March pensó preguntarle qué era lo que buscaba; pero no sintiéndose capaz de seguir una discusión técnica tan profunda, por lo menos, como los peces de las aguas profundas, volvió a temas ordinarios.
-¡Qué delicioso rincón es este! -dijo-; ¡esta cañadita con este riachuelo! Es como esos lugares de que habla Stevenson, donde tiene que ocurrir algo.
-Lo sé -respondió el otro-. Pienso que ello es porque el sitio mismo, por decirlo así, parece ocurrir y no meramente existir. Tal vez sea esto lo que Picasso y algunos de los cubistas tratan de expresar mediante ángulos y líneas quebradas. Vea aquella pared como un farallón bajo, que se inclina exactamente en ángulo recto con el talud de césped que sube a encontrarse con ella. Es como una colisión silenciosa. Es como el rompiente y la resaca de una ola.
March miró al risco bajo que se proyectaba sobre el verde talud, y asintió con la cabeza. Le interesaba un hombre que tan fácilmente pasaba del tecnicismo de la ciencia al del arte, y le preguntó si admiraba a los nuevos artistas angulares.
-Según yo lo entiendo, los cubistas no son bastante cubistas -respondió el desconocido-. Quiero decir que no son bastante macizos. A fuerza de hacer matemáticas, dejan las cosas sin consistencia. Mire las líneas vivas de este paisaje, simplifíquelo hasta hacer de él un mero ángulo recto y lo habrá aplastado hasta convertirlo en un mero diagrama sobre el papel. Los diagramas tienen su belleza, pero es precisamente de otra base. Representan las cosas inalterables, la clase de cosas serenas, eternas, matemáticas; lo que alguien llama el blanco resplandor de...

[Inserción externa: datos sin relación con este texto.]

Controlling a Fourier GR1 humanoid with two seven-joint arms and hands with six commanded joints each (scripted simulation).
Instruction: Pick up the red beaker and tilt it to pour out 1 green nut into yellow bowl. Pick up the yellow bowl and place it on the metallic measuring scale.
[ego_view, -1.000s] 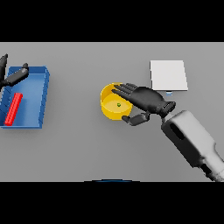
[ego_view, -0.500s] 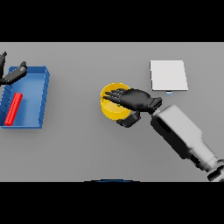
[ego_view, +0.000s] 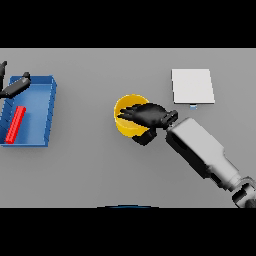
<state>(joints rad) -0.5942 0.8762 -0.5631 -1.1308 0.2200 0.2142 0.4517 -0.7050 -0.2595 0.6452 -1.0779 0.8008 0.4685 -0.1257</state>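
Note:
The yellow bowl stands at the table's middle. My right hand lies over its right half. The fingers stretch fairly straight across the bowl's opening, and the thumb hangs outside the near wall; the hand is open. The hand hides whatever is inside the bowl, and I see no green nut. The red beaker lies on its side in the blue tray at the far left. My left hand rests open at the tray's far left corner. The pale square measuring scale sits at the back right, apart from the bowl.
The blue tray takes up the left edge of the table. My right forearm runs diagonally from the lower right toward the bowl. Bare grey table lies between the bowl and the scale.
My right hand has slid left from the bowl's right side to lie over its opening, and the forearm has followed. The bowl, the beaker and the left hand have stayed put.

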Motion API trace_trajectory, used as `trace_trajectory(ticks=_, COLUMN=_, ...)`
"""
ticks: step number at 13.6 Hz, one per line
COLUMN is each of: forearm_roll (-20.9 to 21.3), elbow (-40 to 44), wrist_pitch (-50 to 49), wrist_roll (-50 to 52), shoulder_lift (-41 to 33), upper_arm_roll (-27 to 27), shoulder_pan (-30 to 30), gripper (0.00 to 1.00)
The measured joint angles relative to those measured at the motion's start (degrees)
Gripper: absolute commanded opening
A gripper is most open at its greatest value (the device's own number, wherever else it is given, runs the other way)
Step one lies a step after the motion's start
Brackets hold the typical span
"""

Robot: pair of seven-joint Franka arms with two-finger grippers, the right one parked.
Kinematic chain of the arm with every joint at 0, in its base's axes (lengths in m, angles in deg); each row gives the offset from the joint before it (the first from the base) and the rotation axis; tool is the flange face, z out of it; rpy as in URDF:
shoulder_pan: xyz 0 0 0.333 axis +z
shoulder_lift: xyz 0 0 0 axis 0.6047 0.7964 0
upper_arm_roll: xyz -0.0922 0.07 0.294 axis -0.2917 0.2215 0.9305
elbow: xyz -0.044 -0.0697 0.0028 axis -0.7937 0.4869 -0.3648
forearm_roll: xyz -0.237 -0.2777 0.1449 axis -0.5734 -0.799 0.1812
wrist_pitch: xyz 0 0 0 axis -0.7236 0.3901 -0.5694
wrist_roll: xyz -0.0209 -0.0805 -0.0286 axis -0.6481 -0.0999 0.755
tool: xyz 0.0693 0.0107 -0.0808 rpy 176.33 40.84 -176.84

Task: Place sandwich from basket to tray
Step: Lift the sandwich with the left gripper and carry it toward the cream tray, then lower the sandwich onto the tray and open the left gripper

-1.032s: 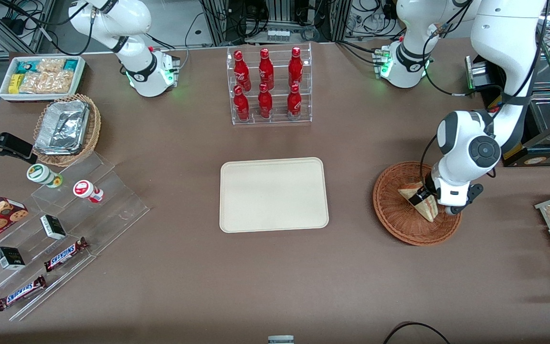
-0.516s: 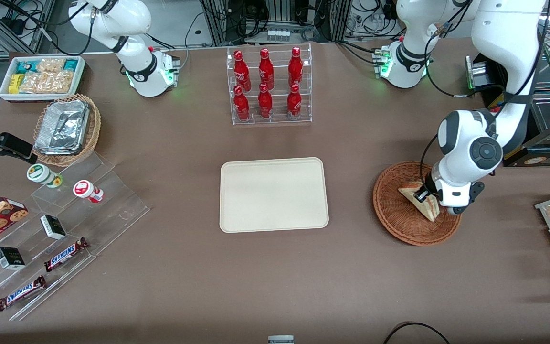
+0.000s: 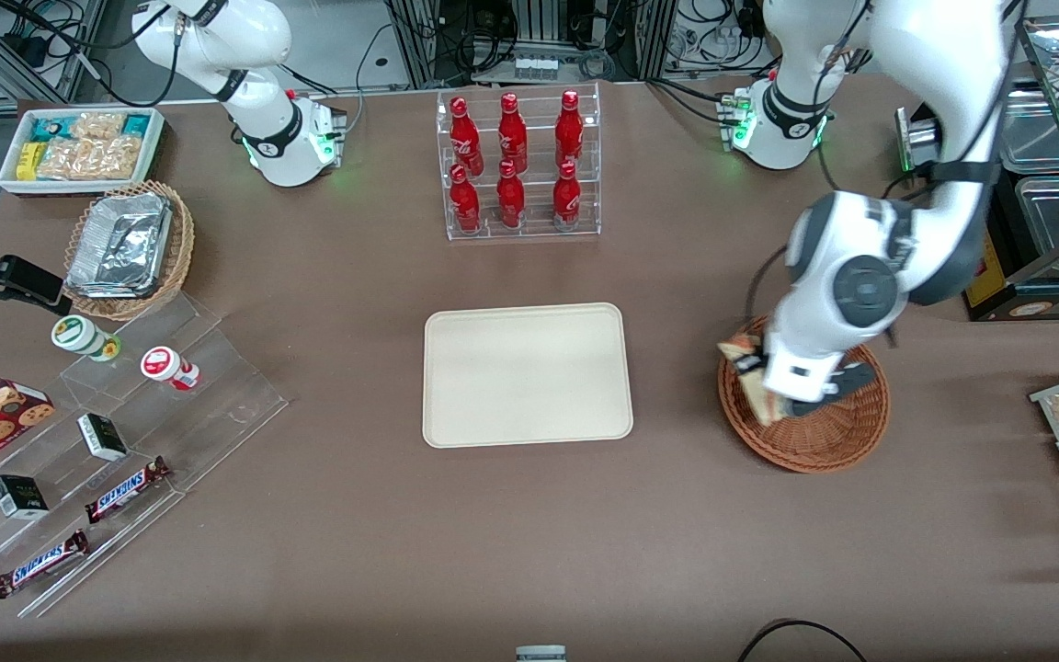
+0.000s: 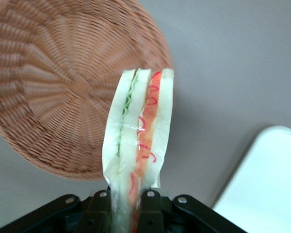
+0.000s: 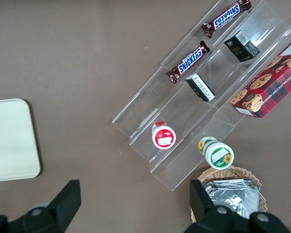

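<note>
Left wrist view shows my fingers [image 4: 128, 206] clamped on the sandwich [image 4: 138, 141], lifted above the basket [image 4: 63, 87], tray [image 4: 266, 179] ahead, off to one side.

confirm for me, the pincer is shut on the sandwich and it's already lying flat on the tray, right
Not quite. The pincer is shut on the sandwich, but the sandwich is not on the tray. The front view shows it held up over the edge of the basket nearest the tray; the left wrist view shows it hanging above the basket rim.
</note>
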Motion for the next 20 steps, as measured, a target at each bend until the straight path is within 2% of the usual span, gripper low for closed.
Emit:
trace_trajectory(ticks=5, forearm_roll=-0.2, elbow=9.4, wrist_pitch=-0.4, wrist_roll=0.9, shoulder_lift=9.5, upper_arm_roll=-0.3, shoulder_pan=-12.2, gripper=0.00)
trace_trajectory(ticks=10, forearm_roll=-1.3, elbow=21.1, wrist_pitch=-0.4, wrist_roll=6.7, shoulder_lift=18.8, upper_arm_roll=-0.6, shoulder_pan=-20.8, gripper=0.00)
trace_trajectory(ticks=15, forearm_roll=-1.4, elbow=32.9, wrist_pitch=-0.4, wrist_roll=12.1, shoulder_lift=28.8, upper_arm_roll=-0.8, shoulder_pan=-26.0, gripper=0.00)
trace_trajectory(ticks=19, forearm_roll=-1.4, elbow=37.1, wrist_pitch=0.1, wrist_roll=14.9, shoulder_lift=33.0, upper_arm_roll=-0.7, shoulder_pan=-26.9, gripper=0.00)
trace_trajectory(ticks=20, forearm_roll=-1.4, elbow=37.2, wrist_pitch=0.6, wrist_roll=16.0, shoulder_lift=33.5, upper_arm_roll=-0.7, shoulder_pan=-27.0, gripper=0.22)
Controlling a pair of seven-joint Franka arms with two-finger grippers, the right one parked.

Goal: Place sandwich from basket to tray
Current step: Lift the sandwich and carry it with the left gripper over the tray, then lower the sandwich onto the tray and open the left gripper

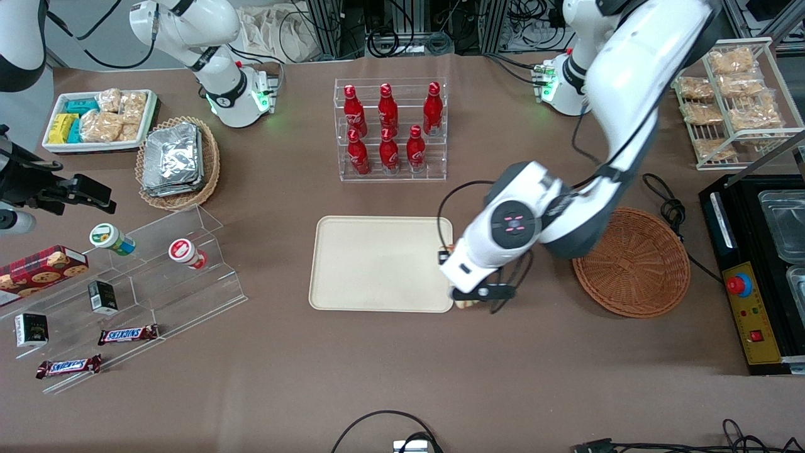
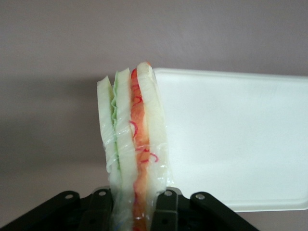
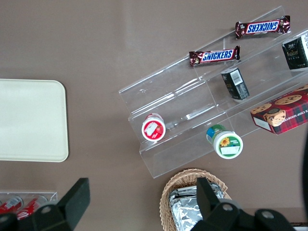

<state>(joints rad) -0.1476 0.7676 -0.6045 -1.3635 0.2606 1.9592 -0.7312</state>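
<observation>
The pincer (image 1: 476, 300) is gripping the sandwich (image 2: 134, 144), already clear of the basket (image 1: 632, 261), beside the tray (image 1: 377, 264) edge; placement on the tray is remaining.

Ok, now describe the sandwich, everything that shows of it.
The sandwich is a wedge of pale white bread layers in clear, crinkled wrap, with green filling on one side and orange-red filling on the other showing along its cut edge. It stands on edge, clamped near one end in the claw, whose black fingers press on its outer bread faces. It hangs above the brown table just beside the corner of the cream tray, outside the basket. Nothing else touches it.
</observation>
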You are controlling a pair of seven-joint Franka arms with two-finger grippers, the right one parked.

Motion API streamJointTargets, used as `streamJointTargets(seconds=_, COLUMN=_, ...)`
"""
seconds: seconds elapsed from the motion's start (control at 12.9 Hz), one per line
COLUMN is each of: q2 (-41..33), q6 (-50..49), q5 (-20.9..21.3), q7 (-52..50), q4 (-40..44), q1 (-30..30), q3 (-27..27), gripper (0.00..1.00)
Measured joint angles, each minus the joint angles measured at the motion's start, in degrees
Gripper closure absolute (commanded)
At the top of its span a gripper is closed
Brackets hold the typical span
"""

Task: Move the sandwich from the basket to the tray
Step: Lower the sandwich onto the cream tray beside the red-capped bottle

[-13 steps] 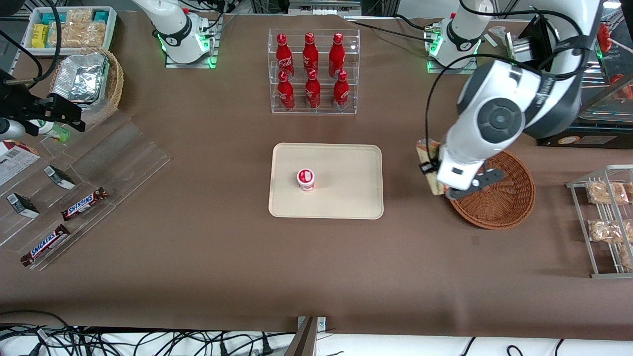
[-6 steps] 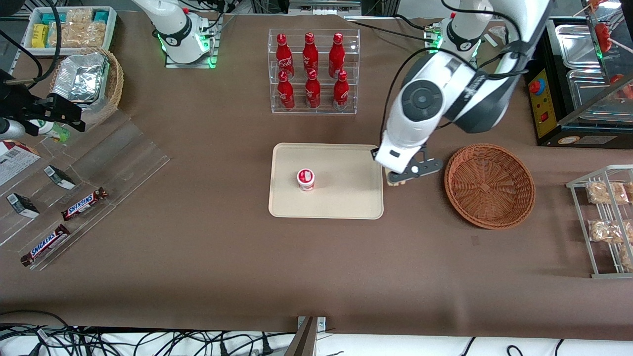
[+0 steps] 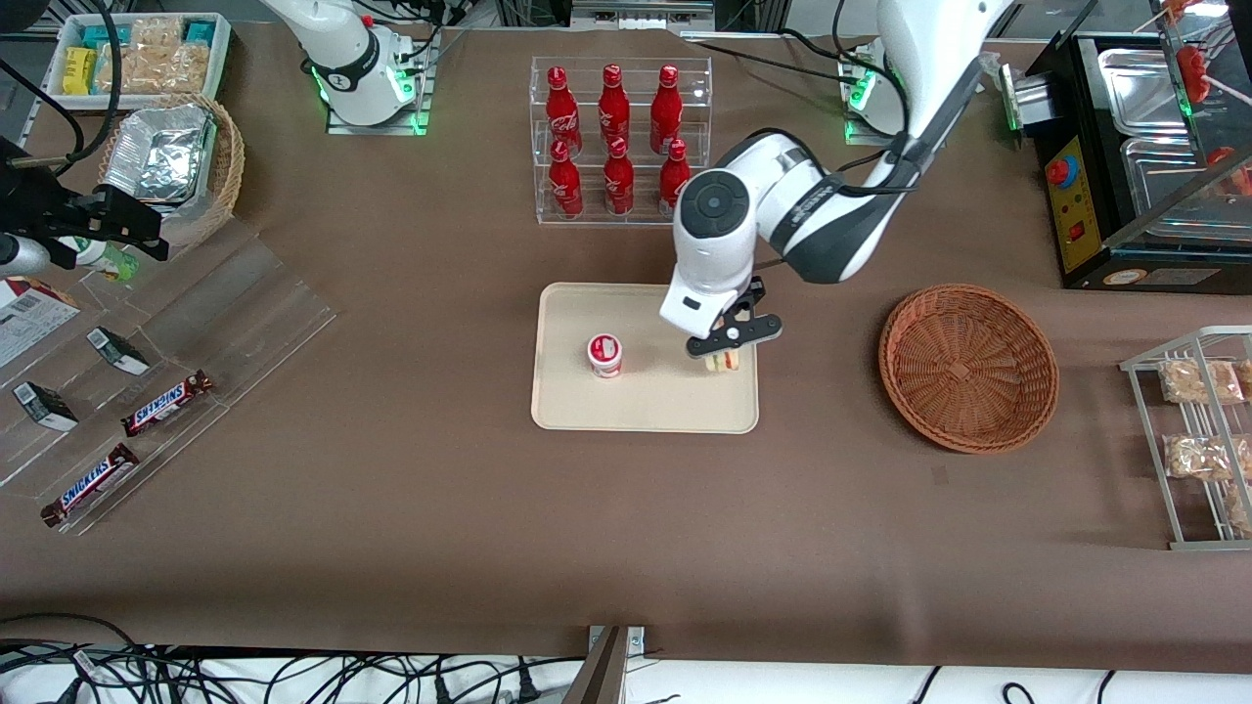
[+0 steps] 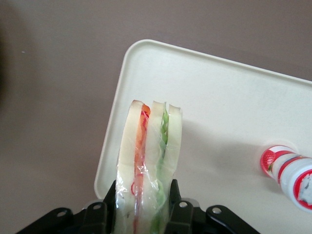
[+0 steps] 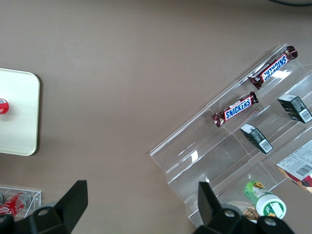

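Note:
My left gripper [image 3: 726, 350] is shut on the sandwich [image 3: 725, 362], a clear-wrapped wedge of pale bread with red and green layers, and holds it over the cream-beige tray [image 3: 685, 406], at the tray's end nearest the basket. In the left wrist view the sandwich [image 4: 148, 161] stands between the black fingers [image 4: 176, 209], above the tray [image 4: 214, 97] near its corner. The round reddish-brown wicker basket [image 3: 968, 367] sits empty, toward the working arm's end of the table.
A small red-and-white cup [image 3: 604, 355] stands on the tray beside the sandwich; it also shows in the left wrist view [image 4: 288, 174]. A clear rack of red bottles [image 3: 618, 142] stands farther from the front camera. A wire rack with bagged snacks [image 3: 1198, 430] lies past the basket.
My left gripper has carried the sandwich from the basket's rim sideways across the table and now holds it over the tray. The basket is left empty.

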Motion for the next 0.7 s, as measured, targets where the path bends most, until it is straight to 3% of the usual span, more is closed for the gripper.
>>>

Se detuvo, y antes de que dijera otra palabra, algo había ocurrido, algo que sucedió demasiado rápido para que se dieran cuenta de ello. De detrás del risco que habían estado mirando llegó un ruido y un fragor como el de un tren, apareciendo un gran automóvil. Sobrepasó la cresta del risco, negro contra la luz del sol, como un carro de batalla que corriera a su destrucción en alguna loca epopeya. March, maquinalmente, tendió su mano en un ademán inútil, como si fuera a alcanzar una taza que se cayera en un salón.